私の名前は、少女37号。
この世にたった100体だけの、本物の少女である。

古い洋館の地下室で私達は暮らしている。
99人の姉妹達と、優しく厳しいお母様と一緒に。

お母様は私達に、少女としての心得をいつも言い聞かせている。

「少女たるもの、むやみに動いてはいけません」
「はい、お母様」

そう、私は動いてはいけない。
透き通った硝子匣の中でじっとしていなくてはならないのだ。

「少女たるもの、知らない人と口を利いてはいけません」
「はい、お母様」

勿論、どんな人が外から話しかけてきても答えてはいけない。
見知らぬ人間と話すのは罪なのだ。

お人形のように静かに動かずに。
クラシカルでデコラティブなドレスに身を包み、お菓子と紅茶だけを食べて生きる。

レースとお菓子と、美しいもの。

それだけが本物の少女に必要なものだ。

「わたくしは、世の中を美しく彩る為に、貴方がたを貸出しています。
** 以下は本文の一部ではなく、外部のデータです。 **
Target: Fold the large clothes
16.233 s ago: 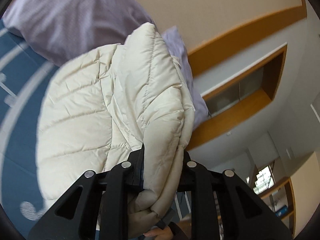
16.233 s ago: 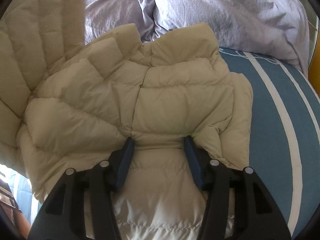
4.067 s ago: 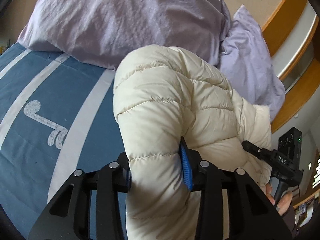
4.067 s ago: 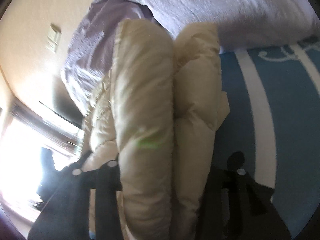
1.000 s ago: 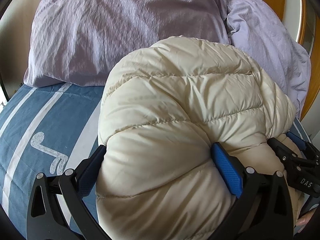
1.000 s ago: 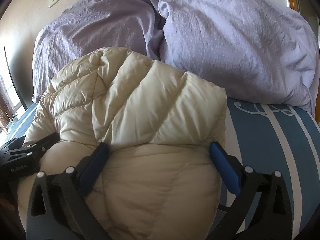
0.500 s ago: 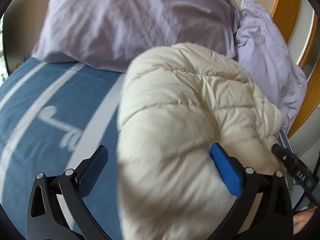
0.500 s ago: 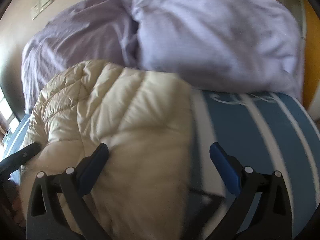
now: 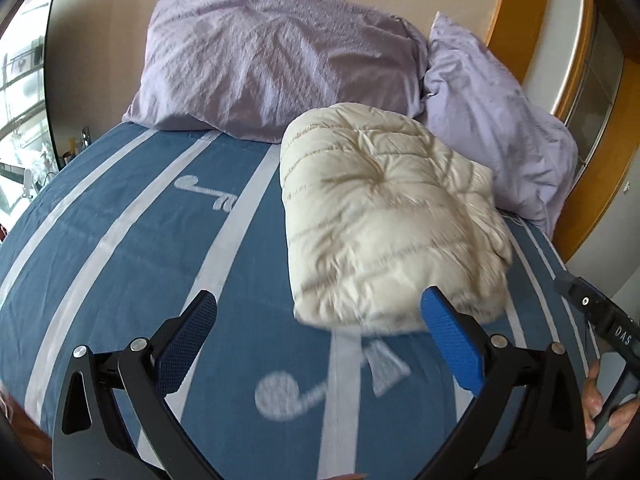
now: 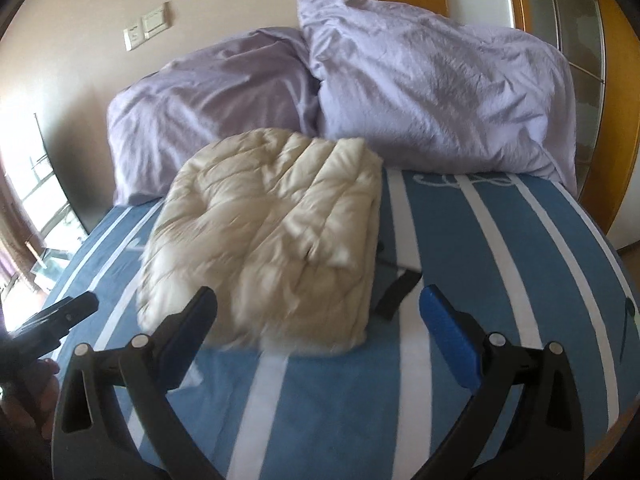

世界を明るく出来るのは本物の少女だけなのです!」
「はい、お母様」

完璧だからこそ、私達は皆のものだ。
誰か一人のものじゃない。
色んな人と一日だけ過ごし、次はまた違う人の所へ行く。
もし一人だけに独占されることがあったなら、それは魂の堕落であり罪である。
愛欲は地獄行きだとお母様は言っていた。

これまで何人もの姉妹がその罪を得て廃棄処分にされてきた。
生きたままバラバラになって、少女でいられなくなる。
とても怖いことだった。

愛欲は業。
恋は大罪。

分かってはいる。
分かってはいるのだ。

でもね、抗えないの。

突然。
がしゃん、と硝子の割れる音がした。
それから眩しいランプの光。きゃあきゃあと、さえずりのような姉妹の悲鳴。

「ミーナ!」

耳に心地よく低い、私の名前を呼ぶ声が聞こえた。
ある日、逃げよう、と言ってくれた優しい声色。
目を向けると私とは違う大きな体。
彼は約束通り、迎えに来てくれたのだ。

「トーヤ!」

脆い硝子匣はトーヤの手にしたハンマーで粉々に砕かれ、私の目の前には骨ばった右手が差し出された。
その手をとるか一瞬迷って、でもそっと自分の手を添えた。
トーヤの日に焼けた皮膚が、笑顔と一緒に明るく輝いた。
私も、自然と笑顔になった。

「37号!貴方は罪人!汚らわしい雌猫!貴方は……少女失格です!」

一歩踏み出すと、背中からお母様の金切り声が聞こえた。
恋をした少女はたくさんいたけれど、硝子匣を叩き割るような恋人はまだ会ったことはないのだろう。

私はもう、純潔で純血の少女じゃない。
恋を知った、ただの女の子。

「ええ、そうよ!私はもう少女じゃない!」

閉じ込められることも、縛られることもない。
同じように形式的な毎日を過ごすこともない。

「だから私は37号じゃない!」

ぎゅうっ、とトーヤが私の手を握った。
びりびりと、私の心に電気が走った。
初めて貸出された時から、変わらない胸の高鳴り。

「私はミーナ!トーヤの……たった一人のお姫様!」

私の声が、地下の石壁に谺する。
それがお母様に届くか届かないかの内に、私とトーヤは駆け出した。

重苦しい靴も、飾りもみんな脱ぎ捨てて。
痛い程に手を繋いで。

ああ、君となら。
私きっと、何処までも駆けて行けるわ。